With interest rates in the country elevated, corporates have been looking to raise funds overseas. Earlier this month ONGC Videsh raised $2.23 billion through dual-currency foreign bonds across three tenures, the largest offshore issue this year. The five-year US dollar bond was priced at 160 basis points (bps) over benchmark US treasury; when ONGC last raised such bonds in April 2013, these were priced at 190 bps over treasury.
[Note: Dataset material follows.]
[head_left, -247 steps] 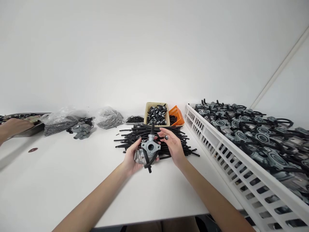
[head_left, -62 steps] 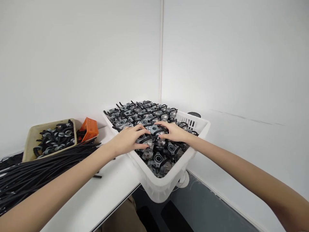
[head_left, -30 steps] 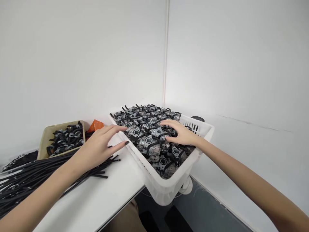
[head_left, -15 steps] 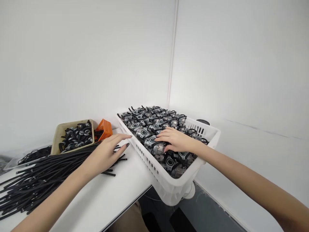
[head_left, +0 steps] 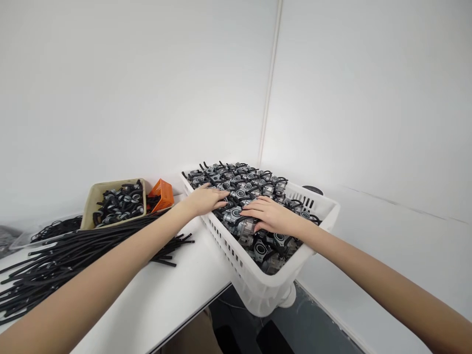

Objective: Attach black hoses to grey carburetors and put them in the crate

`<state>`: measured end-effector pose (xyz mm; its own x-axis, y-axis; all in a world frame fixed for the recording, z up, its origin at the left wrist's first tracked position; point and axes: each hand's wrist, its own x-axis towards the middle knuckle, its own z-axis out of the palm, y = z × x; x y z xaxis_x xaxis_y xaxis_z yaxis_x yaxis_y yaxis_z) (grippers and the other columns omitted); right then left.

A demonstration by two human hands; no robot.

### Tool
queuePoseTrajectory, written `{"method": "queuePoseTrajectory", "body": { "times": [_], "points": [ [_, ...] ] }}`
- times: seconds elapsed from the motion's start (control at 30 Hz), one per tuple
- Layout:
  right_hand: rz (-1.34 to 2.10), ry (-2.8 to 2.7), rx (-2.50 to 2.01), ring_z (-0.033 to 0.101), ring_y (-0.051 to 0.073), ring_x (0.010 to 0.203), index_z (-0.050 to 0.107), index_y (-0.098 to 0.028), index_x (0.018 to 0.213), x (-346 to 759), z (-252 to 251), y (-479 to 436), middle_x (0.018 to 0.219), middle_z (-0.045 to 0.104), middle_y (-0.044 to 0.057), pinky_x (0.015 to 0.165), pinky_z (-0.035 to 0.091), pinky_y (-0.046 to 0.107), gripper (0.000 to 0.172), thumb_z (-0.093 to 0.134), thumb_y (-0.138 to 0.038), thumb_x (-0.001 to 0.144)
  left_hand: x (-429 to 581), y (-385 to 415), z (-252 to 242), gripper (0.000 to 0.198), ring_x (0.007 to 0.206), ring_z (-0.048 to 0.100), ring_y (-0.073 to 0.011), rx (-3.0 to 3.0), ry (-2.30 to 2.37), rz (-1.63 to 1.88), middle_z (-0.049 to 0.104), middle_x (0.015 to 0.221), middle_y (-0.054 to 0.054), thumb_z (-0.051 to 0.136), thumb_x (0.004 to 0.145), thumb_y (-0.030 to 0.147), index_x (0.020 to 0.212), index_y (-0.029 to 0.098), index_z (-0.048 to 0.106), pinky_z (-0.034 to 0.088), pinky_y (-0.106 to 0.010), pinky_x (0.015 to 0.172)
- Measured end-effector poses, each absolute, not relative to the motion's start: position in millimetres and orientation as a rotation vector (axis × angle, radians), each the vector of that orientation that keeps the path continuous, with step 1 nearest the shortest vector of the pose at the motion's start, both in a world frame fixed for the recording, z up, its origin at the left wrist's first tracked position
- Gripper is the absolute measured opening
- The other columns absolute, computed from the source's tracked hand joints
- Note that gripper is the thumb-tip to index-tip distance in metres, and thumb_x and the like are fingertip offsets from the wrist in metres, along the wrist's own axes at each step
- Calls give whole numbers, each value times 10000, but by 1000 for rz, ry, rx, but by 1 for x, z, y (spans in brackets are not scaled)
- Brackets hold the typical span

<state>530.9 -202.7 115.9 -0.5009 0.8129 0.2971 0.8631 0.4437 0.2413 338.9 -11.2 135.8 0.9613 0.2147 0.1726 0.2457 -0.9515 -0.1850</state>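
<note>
A white perforated plastic basket [head_left: 258, 298] is filled with rows of metal carburetors [head_left: 261, 249] fitted with black rubber hoses. My left hand [head_left: 209, 199] reaches over the basket's left rim, palm down with fingers extended over the carburetors there. My right hand [head_left: 268, 215] lies on the carburetors near the middle of the basket. Its fingers point left, loosely curved and apart, and the thumb sits lower. Nothing is visibly lifted in either hand; the parts directly beneath the palms are hidden.
Black rubber tubes [head_left: 84, 253] lie in a heap on the white table [head_left: 162, 300]. Behind them stand a cream bin [head_left: 90, 206] of black-and-metal fittings and an orange basket [head_left: 166, 194]. The white basket overhangs the table edge; walls meet behind it.
My left hand has moved right and slightly up, from beside the basket's rim to over the carburetors. My right hand stays in nearly the same place on the carburetors. The view has shifted slightly.
</note>
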Motion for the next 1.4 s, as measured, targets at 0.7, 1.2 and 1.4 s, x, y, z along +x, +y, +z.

Tata Steel may borrow close to $3.2 billion soon through a combination of loans and bonds — dollar- and euro-denominated senior unsecured notes — Bloomberg reported on Monday. Bankers close to the transaction confirmed to FE the company is going on a roadshow to meet investors in Hong Kong, Singapore and London. “The company has not zeroed in on how much it wants to raise or the formats and currencies through which borrowings will be made,” bankers said. Bloomberg, citing sources, said Tata Steel will hire arrangers this week to facilitate a loan borrowing in dollars, euros and pounds.
Spreads on Indian paper have contracted to their lowest levels since 2007, tightening by about 100-150 bps over the last eight months. ICICI Bank raised $250 million at 185 basis points over five-year US treasury, the tightest spread ever since 2007.
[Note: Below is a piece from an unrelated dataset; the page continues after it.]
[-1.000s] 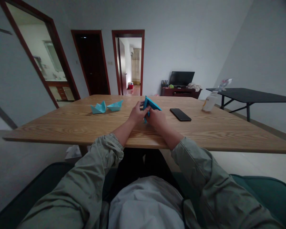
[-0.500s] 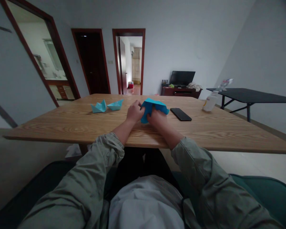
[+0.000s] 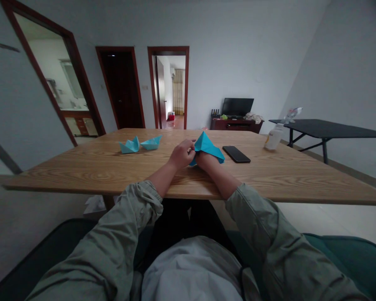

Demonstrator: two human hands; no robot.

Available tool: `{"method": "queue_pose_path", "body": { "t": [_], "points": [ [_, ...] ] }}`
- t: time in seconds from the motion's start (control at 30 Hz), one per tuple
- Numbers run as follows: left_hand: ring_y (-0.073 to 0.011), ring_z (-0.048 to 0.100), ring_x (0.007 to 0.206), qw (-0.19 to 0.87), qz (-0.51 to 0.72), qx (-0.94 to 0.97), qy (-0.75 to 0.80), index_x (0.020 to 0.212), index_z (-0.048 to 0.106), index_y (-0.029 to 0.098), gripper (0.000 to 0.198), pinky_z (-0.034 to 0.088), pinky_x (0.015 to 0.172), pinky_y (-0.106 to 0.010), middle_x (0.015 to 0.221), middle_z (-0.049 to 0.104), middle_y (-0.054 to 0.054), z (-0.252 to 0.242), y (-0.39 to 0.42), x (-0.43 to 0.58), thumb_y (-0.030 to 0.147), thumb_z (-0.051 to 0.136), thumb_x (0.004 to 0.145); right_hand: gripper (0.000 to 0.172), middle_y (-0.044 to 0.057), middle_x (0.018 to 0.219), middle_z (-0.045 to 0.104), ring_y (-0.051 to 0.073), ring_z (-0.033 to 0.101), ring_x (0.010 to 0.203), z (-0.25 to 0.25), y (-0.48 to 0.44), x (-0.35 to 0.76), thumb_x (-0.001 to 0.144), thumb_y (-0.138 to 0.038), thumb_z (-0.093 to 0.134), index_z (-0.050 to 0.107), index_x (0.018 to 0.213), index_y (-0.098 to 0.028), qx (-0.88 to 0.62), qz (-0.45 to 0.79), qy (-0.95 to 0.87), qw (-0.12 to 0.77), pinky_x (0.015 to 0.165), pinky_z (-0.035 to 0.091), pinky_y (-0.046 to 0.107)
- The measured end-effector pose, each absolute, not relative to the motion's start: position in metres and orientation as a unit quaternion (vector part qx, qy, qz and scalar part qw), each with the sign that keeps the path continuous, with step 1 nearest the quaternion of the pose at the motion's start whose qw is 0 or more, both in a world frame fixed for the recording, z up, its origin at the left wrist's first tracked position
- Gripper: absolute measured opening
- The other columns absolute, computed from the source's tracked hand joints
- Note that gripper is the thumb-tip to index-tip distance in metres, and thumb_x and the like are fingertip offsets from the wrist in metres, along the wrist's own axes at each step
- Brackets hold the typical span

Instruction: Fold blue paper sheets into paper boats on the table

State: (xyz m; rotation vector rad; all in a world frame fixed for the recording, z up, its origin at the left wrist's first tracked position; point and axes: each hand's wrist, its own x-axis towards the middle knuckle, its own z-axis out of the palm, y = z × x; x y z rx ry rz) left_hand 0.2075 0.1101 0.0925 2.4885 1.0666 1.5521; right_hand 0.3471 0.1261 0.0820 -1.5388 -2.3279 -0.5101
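Note:
A bright blue folded paper (image 3: 207,144) is held up just above the table, its top forming a peak. My left hand (image 3: 182,154) pinches the paper's left edge with curled fingers. My right hand (image 3: 207,162) reaches under and into the fold, and the paper hides its fingertips. To the left, two light blue paper boats (image 3: 130,145) stand side by side on the wood.
On the wooden table (image 3: 90,171), a black phone (image 3: 236,154) lies right of my hands. A whitish plastic bottle (image 3: 273,138) stands farther right. Behind are a black folding table (image 3: 329,128) and a television (image 3: 238,107) on a low cabinet.
The blue paper has turned in my hands: its broad, flat top is now a raised point with a flap sloping right. My left hand has shifted slightly right along with it.

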Motion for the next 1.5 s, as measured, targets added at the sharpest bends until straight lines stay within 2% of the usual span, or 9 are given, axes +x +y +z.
{"method": "queue_pose_path", "body": {
  "t": [0.17, 0.33, 0.47, 0.7, 0.93, 1.07, 1.17, 1.33, 1.5],
  "points": [
    [-0.0217, 0.057, 0.116, 0.056, 0.503, 0.808, 0.301, 0.082, 0.056, 0.019, 0.011, 0.053, 0.085, -0.034, 0.126, 0.059, -0.008, 0.092, 0.109, 0.210, 0.011, 0.057, 0.076, 0.045, 0.018, 0.136, 0.053, 0.034, 0.048, 0.124, 0.084, 0.126, 0.350, 0.095, -0.026, 0.037, 0.049, 0.135, -0.012, -0.549, -0.189, -0.797, 0.166, 0.106, 0.033, 0.048],
    [-0.0161, 0.063, 0.089, 0.111, 0.573, 0.739, 0.337, 0.118, 0.049, 0.023, 0.046, 0.054, 0.071, -0.029, 0.114, 0.060, -0.007, 0.089, 0.115, 0.212, 0.037, 0.067, 0.079, 0.052, 0.015, 0.149, 0.039, 0.032, 0.038, 0.134, 0.089, 0.121, 0.344, 0.094, -0.027, 0.039, 0.038, 0.144, -0.013, -0.510, -0.214, -0.813, 0.184, 0.111, 0.029, 0.046],
    [-0.0180, 0.061, 0.094, 0.039, 0.555, 0.722, 0.411, 0.112, 0.060, 0.021, 0.039, 0.053, 0.082, -0.032, 0.114, 0.057, -0.009, 0.084, 0.129, 0.207, 0.045, 0.062, 0.082, 0.050, 0.017, 0.140, 0.050, 0.030, 0.051, 0.123, 0.084, 0.114, 0.342, 0.094, -0.026, 0.038, 0.040, 0.143, -0.015, -0.534, -0.168, -0.812, 0.162, 0.102, 0.038, 0.041],
    [-0.0223, 0.058, 0.113, 0.042, 0.304, 0.824, 0.477, 0.117, 0.065, 0.021, 0.041, 0.043, 0.101, -0.034, 0.121, 0.064, -0.008, 0.062, 0.153, 0.190, 0.045, 0.055, 0.086, 0.034, 0.014, 0.113, 0.068, 0.024, 0.063, 0.101, 0.076, 0.108, 0.360, 0.088, -0.021, 0.044, 0.069, 0.111, -0.015, -0.488, -0.074, -0.870, 0.022, 0.087, 0.045, 0.029],
    [-0.0239, 0.062, 0.104, 0.065, 0.171, 0.856, 0.483, 0.112, 0.068, 0.027, 0.037, 0.047, 0.092, -0.034, 0.118, 0.067, -0.005, 0.058, 0.153, 0.188, 0.040, 0.058, 0.080, 0.028, 0.004, 0.080, 0.072, 0.017, 0.062, 0.070, 0.088, 0.117, 0.391, 0.086, -0.026, 0.047, 0.074, 0.085, -0.018, -0.452, 0.008, -0.888, 0.088, 0.066, 0.043, 0.024],
    [-0.0204, 0.065, 0.093, 0.103, 0.155, 0.863, 0.469, 0.109, 0.069, 0.028, 0.037, 0.049, 0.085, -0.028, 0.107, 0.070, -0.002, 0.063, 0.155, 0.183, 0.038, 0.062, 0.075, 0.033, 0.008, 0.109, 0.070, 0.021, 0.063, 0.095, 0.091, 0.152, 0.391, 0.082, -0.025, 0.053, 0.070, 0.109, -0.017, -0.489, -0.067, -0.854, 0.165, 0.084, 0.045, 0.027],
    [-0.0186, 0.064, 0.090, 0.136, 0.151, 0.877, 0.435, 0.106, 0.070, 0.026, 0.035, 0.049, 0.083, -0.027, 0.104, 0.070, -0.001, 0.064, 0.159, 0.175, 0.031, 0.061, 0.073, 0.047, 0.012, 0.125, 0.063, 0.026, 0.059, 0.110, 0.086, 0.169, 0.383, 0.081, -0.031, 0.056, 0.062, 0.126, -0.017, -0.462, -0.099, -0.872, 0.128, 0.094, 0.043, 0.033],
    [-0.0178, 0.064, 0.093, 0.182, 0.204, 0.861, 0.429, 0.123, 0.058, 0.022, 0.058, 0.051, 0.081, -0.026, 0.113, 0.066, -0.005, 0.061, 0.164, 0.170, 0.027, 0.066, 0.066, 0.046, 0.013, 0.110, 0.069, 0.027, 0.064, 0.098, 0.080, 0.170, 0.384, 0.078, -0.042, 0.061, 0.067, 0.115, -0.017, -0.457, -0.089, -0.882, 0.068, 0.085, 0.045, 0.032],
    [-0.0233, 0.063, 0.094, 0.100, 0.232, 0.838, 0.483, 0.125, 0.056, 0.023, 0.063, 0.051, 0.083, -0.032, 0.112, 0.066, -0.008, 0.062, 0.163, 0.173, 0.026, 0.069, 0.064, 0.039, 0.010, 0.100, 0.071, 0.022, 0.064, 0.083, 0.078, 0.171, 0.405, 0.074, -0.037, 0.064, 0.068, 0.108, -0.018, -0.478, -0.077, -0.871, 0.085, 0.070, 0.044, 0.027]
  ]
}}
Most borrowings are being made to refinance costlier foreign exchange loans — in Tata Steel’s case it had borrowed to finance the takeover of the Anglo-Dutch steelmaker Corus. Since the cost of hedging hasn’t really come down, bankers say it doesn’t make sense to bring back the money.
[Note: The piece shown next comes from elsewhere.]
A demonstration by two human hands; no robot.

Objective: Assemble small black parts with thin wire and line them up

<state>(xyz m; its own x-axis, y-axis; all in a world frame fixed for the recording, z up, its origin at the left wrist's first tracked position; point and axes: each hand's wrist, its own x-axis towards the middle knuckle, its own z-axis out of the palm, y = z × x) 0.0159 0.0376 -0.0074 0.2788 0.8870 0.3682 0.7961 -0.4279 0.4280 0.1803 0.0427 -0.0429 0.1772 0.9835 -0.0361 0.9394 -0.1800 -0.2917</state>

Bloomberg reported that Tata Steel poised to be the fourth Indian borrower this year to sell euro notes, up from just one for the whole of 2013, according to data compiled by Bloomberg.
The agency said euro-denominated bond sales in Asia outside Japan in the second quarter grew by more than eight times to 2.1 billion euros from 250 million euros in the three months prior. Tata Steel’s last dollar-denominated note was a $547-million convertible bond issued in 2009; the firm has never sold a non-convertible dollar bond or euro security.